(Stored entries)
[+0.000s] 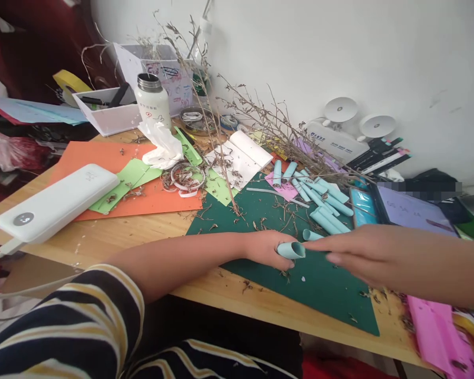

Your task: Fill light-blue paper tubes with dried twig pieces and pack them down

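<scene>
My left hand is wrapped around a light blue paper tube, whose open end faces right. From the right, my right hand reaches in with its index finger stretched out. That fingertip is at the rim of the tube, and I cannot tell whether it touches it. The thumb lies lower and apart, with nothing seen in the hand. Just behind the hands, another blue tube lies on the green mat. Several more rolled blue tubes are heaped farther back, some on a pink paper square.
Dry twigs spread across the back, with crumbled bits over the mat. At left are a white power bank, orange paper, a crumpled tissue and an open bottle. A white router and markers stand by the wall.
</scene>
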The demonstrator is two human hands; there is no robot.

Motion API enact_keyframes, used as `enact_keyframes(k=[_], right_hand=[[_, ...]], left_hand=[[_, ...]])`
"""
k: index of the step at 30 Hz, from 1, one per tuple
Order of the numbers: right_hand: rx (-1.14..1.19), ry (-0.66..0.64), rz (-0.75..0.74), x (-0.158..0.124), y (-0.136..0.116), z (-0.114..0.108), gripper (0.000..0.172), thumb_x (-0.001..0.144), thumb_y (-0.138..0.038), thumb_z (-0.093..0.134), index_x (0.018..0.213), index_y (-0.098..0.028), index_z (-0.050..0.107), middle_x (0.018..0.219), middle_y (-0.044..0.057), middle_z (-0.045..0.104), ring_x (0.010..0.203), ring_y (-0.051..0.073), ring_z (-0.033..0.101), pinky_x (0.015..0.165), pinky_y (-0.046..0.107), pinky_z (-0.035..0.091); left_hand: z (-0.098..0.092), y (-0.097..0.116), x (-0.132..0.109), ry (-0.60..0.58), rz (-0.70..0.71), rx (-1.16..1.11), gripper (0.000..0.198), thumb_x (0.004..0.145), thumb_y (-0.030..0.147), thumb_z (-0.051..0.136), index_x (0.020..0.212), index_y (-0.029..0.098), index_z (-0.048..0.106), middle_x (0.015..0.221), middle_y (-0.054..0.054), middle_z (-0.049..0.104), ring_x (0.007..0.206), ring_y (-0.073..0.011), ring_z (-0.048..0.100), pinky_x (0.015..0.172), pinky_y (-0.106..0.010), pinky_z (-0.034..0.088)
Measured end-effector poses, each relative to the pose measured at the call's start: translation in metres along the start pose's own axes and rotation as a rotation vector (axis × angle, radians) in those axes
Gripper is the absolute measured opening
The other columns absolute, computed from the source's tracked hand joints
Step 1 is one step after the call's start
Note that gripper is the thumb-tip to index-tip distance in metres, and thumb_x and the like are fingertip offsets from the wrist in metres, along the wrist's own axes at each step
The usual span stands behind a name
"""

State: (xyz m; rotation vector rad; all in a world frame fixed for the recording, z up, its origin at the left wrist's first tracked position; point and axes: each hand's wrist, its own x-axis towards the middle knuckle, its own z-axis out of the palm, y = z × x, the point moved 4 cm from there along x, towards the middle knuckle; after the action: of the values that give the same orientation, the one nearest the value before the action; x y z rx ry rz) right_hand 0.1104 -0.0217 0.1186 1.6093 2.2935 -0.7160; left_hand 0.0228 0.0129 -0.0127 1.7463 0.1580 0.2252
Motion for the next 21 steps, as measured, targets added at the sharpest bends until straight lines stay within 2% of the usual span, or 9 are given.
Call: enact_keyframes(k=[3, 6, 8, 10, 11, 13, 16, 19, 21], right_hand=[[-0.024, 0.263, -0.003, -0.038, 0.024, -0.014, 0.029, 0.075, -0.051, 0.04, 0.08, -0.034, 0.063, 0.058, 0.002, 0.062, 0.046, 0.011, 0.056, 0.037, 0.021, 0.04], [-0.035, 0.436, 0.065, -0.062, 0.039, 0.002, 0.036, 0.073, -0.054, 0.042, 0.056, -0.027, 0.059, 0.048, 0.002, 0.056, 0.041, 0.01, 0.051, 0.035, 0.02, 0.039], [-0.01, 0.506, 0.168, -0.065, 0.044, 0.031, 0.046, 0.073, -0.055, 0.041, 0.042, -0.021, 0.046, 0.037, 0.0, 0.044, 0.033, 0.008, 0.042, 0.031, 0.021, 0.035], [-0.021, 0.593, 0.227, -0.065, 0.044, 0.067, 0.048, 0.076, -0.053, 0.037, 0.041, -0.02, 0.042, 0.037, -0.001, 0.043, 0.034, 0.009, 0.043, 0.032, 0.022, 0.036], [-0.022, 0.6, 0.233, -0.065, 0.044, 0.087, 0.044, 0.078, -0.048, 0.037, 0.045, -0.02, 0.047, 0.041, 0.0, 0.048, 0.039, 0.01, 0.048, 0.037, 0.022, 0.04], [-0.007, 0.576, 0.157, -0.069, 0.039, 0.126, 0.029, 0.082, -0.034, 0.037, 0.07, -0.021, 0.06, 0.063, 0.002, 0.063, 0.057, 0.013, 0.059, 0.05, 0.023, 0.047], [-0.01, 0.696, 0.112, -0.093, 0.03, 0.173, 0.021, 0.08, -0.024, 0.04, 0.084, -0.02, 0.06, 0.077, 0.005, 0.065, 0.071, 0.015, 0.061, 0.062, 0.026, 0.05], [0.04, 0.873, 0.111, -0.114, 0.015, 0.213, 0.016, 0.078, -0.021, 0.045, 0.087, -0.019, 0.057, 0.076, 0.005, 0.064, 0.072, 0.015, 0.06, 0.063, 0.026, 0.049], [0.104, 0.912, 0.066, -0.112, 0.0, 0.237, 0.016, 0.078, -0.019, 0.044, 0.088, -0.019, 0.056, 0.074, 0.005, 0.063, 0.069, 0.014, 0.059, 0.06, 0.025, 0.048]], left_hand=[[-0.001, 0.002, -0.001, 0.016, 0.013, -0.003, 0.015, 0.063, 0.02, 0.058, 0.064, 0.016, 0.044, 0.063, 0.004, 0.045, 0.061, -0.0083, 0.044, 0.057, -0.02, 0.034], [-0.001, 0.004, 0.0, 0.03, 0.043, -0.022, 0.023, 0.062, 0.027, 0.061, 0.062, 0.016, 0.041, 0.061, 0.004, 0.044, 0.059, -0.0083, 0.043, 0.055, -0.021, 0.033], [0.0, 0.006, 0.0, 0.014, 0.082, -0.101, 0.033, 0.059, 0.038, 0.064, 0.063, 0.016, 0.04, 0.061, 0.004, 0.043, 0.057, -0.0082, 0.042, 0.054, -0.021, 0.033], [-0.001, 0.01, 0.0, 0.011, 0.135, -0.211, 0.046, 0.055, 0.055, 0.061, 0.066, 0.016, 0.04, 0.061, 0.003, 0.043, 0.056, -0.0085, 0.04, 0.054, -0.022, 0.033], [-0.002, 0.013, 0.0, 0.022, 0.167, -0.26, 0.054, 0.053, 0.064, 0.056, 0.068, 0.015, 0.041, 0.061, 0.003, 0.043, 0.056, -0.0088, 0.04, 0.053, -0.023, 0.034], [-0.006, 0.017, 0.001, 0.073, 0.191, -0.309, 0.063, 0.06, 0.075, 0.031, 0.074, 0.014, 0.042, 0.064, 0.0, 0.044, 0.056, -0.0098, 0.041, 0.054, -0.024, 0.035], [-0.011, 0.018, 0.003, 0.154, 0.162, -0.316, 0.065, 0.069, 0.071, 0.012, 0.08, 0.014, 0.043, 0.066, -0.001, 0.045, 0.058, -0.0105, 0.042, 0.055, -0.025, 0.036], [-0.016, 0.02, 0.002, 0.247, 0.166, -0.257, 0.059, 0.075, 0.065, 0.012, 0.082, 0.015, 0.043, 0.069, -0.001, 0.044, 0.062, -0.0111, 0.043, 0.058, -0.025, 0.036], [-0.018, 0.02, 0.001, 0.296, 0.165, -0.204, 0.055, 0.077, 0.062, 0.016, 0.085, 0.016, 0.044, 0.072, -0.001, 0.044, 0.066, -0.0118, 0.043, 0.062, -0.026, 0.037]])
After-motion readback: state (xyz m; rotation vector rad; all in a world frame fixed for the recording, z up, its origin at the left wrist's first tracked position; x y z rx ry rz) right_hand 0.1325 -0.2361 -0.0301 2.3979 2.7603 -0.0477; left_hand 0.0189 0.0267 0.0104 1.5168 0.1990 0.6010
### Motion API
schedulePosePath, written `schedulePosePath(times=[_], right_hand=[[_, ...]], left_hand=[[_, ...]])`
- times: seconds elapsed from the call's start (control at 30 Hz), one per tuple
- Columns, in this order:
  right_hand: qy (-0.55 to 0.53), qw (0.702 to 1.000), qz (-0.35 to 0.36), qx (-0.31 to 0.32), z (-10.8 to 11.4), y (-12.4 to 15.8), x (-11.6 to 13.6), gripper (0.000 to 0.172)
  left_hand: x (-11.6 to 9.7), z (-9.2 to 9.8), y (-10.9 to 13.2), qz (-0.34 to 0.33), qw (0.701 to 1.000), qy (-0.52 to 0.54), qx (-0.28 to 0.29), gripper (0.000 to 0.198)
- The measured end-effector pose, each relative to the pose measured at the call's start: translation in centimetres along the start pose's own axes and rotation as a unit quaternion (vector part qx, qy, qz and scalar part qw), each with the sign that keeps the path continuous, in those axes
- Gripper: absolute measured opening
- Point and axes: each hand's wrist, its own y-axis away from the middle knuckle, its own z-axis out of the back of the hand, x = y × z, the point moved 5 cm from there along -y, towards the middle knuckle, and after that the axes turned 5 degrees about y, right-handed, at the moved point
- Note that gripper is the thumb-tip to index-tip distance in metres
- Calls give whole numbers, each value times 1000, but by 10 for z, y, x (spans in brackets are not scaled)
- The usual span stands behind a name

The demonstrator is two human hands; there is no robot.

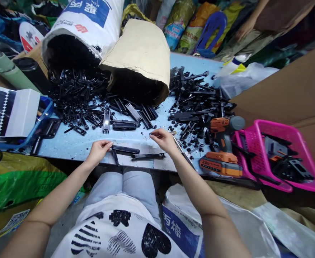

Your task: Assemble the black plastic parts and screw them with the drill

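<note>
My left hand (pixel 99 149) is closed on the end of a long black plastic part (pixel 125 149) lying near the front edge of the light blue table (pixel 66 145). A second black arm-shaped part (pixel 149 156) lies just right of it. My right hand (pixel 163 139) pinches something small and thin, perhaps a metal spring, just above the table. A slim metal tool (pixel 183 152) lies under my right wrist.
Heaps of black plastic parts (pixel 76 96) spill from a white sack (pixel 84 28) and a brown paper sack (pixel 141 57). An orange cordless drill (pixel 222 143) and a pink basket (pixel 276 154) sit at the right. A white box (pixel 12 113) stands left. Another person's hand (pixel 245 28) is at the far side.
</note>
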Motion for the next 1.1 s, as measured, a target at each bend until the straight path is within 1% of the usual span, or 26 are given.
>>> schedulePosePath(times=[0.07, 0.17, 0.23, 0.33, 0.43, 0.53, 0.6, 0.7, 0.77, 0.83, 0.93, 0.97, 1.0, 1.03, 1.1], right_hand=[[-53, 998, -12, 26, -8, 12, 9, 31], [-117, 990, -36, 70, -22, 25, 14, 30], [-132, 986, -44, 88, -30, 30, 15, 30], [-123, 987, -41, 90, -38, 34, 14, 28], [-92, 992, -17, 79, -40, 35, 18, 25], [-52, 996, 19, 73, -39, 36, 27, 21], [-12, 996, 54, 75, -38, 37, 34, 18], [62, 985, 124, 102, -41, 40, 45, 16], [116, 975, 155, 111, -45, 44, 46, 17], [160, 967, 167, 107, -47, 49, 42, 19], [174, 963, 184, 97, -50, 58, 38, 22], [166, 964, 189, 85, -51, 59, 40, 24], [155, 966, 194, 70, -53, 60, 44, 26], [143, 967, 202, 56, -56, 59, 51, 29], [120, 964, 231, 52, -71, 55, 69, 39]], left_hand=[[-1, -1, 1, -2, 1000, -21, 13, 49], [1, 0, 2, 0, 999, -29, 18, 47], [2, 1, 1, -7, 999, -36, 14, 46], [1, 2, -2, -38, 997, -71, 6, 41], [-1, 1, -3, -52, 992, -117, 23, 40], [-2, 1, -6, -34, 988, -143, 56, 43], [-3, 1, -9, -27, 985, -154, 66, 44], [-7, -3, -14, -53, 977, -192, 77, 41], [-9, -7, -15, -78, 967, -228, 82, 37], [-10, -8, -13, -94, 961, -248, 72, 35], [-13, -1, 2, -122, 955, -269, 18, 36], [-14, 1, 11, -133, 946, -296, 0, 36], [-15, 1, 20, -140, 930, -339, -13, 36], [-14, 0, 30, -138, 909, -394, -18, 38], [-8, -9, 47, -105, 856, -507, 3, 43]])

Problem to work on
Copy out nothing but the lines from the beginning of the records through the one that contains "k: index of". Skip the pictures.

Response
[+0.000s] 

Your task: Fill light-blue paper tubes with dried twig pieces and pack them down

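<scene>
My left hand is wrapped around a light blue paper tube, whose open end faces right. From the right, my right hand reaches in with its index finger stretched out. That fingertip is at the rim of the tube, and I cannot tell whether it touches it. The thumb lies lower and apart, with nothing seen in the hand. Just behind the hands, another blue tube lies on the green mat. Several more rolled blue tubes are heaped farther back, some on a pink paper square.
Dry twigs spread across the back, with crumbled bits over the mat. At left are a white power bank, orange paper, a crumpled tissue and an open bottle. A white router and markers stand by the wall.
</scene>
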The demonstrator is two human hands; there is no robot.

Motion API enact_keyframes, used as `enact_keyframes(k=[_], right_hand=[[_, ...]], left_hand=[[_, ...]])`
"""
k: index of the step at 30 Hz, from 1, one per tuple

Work on the exercise is now finished.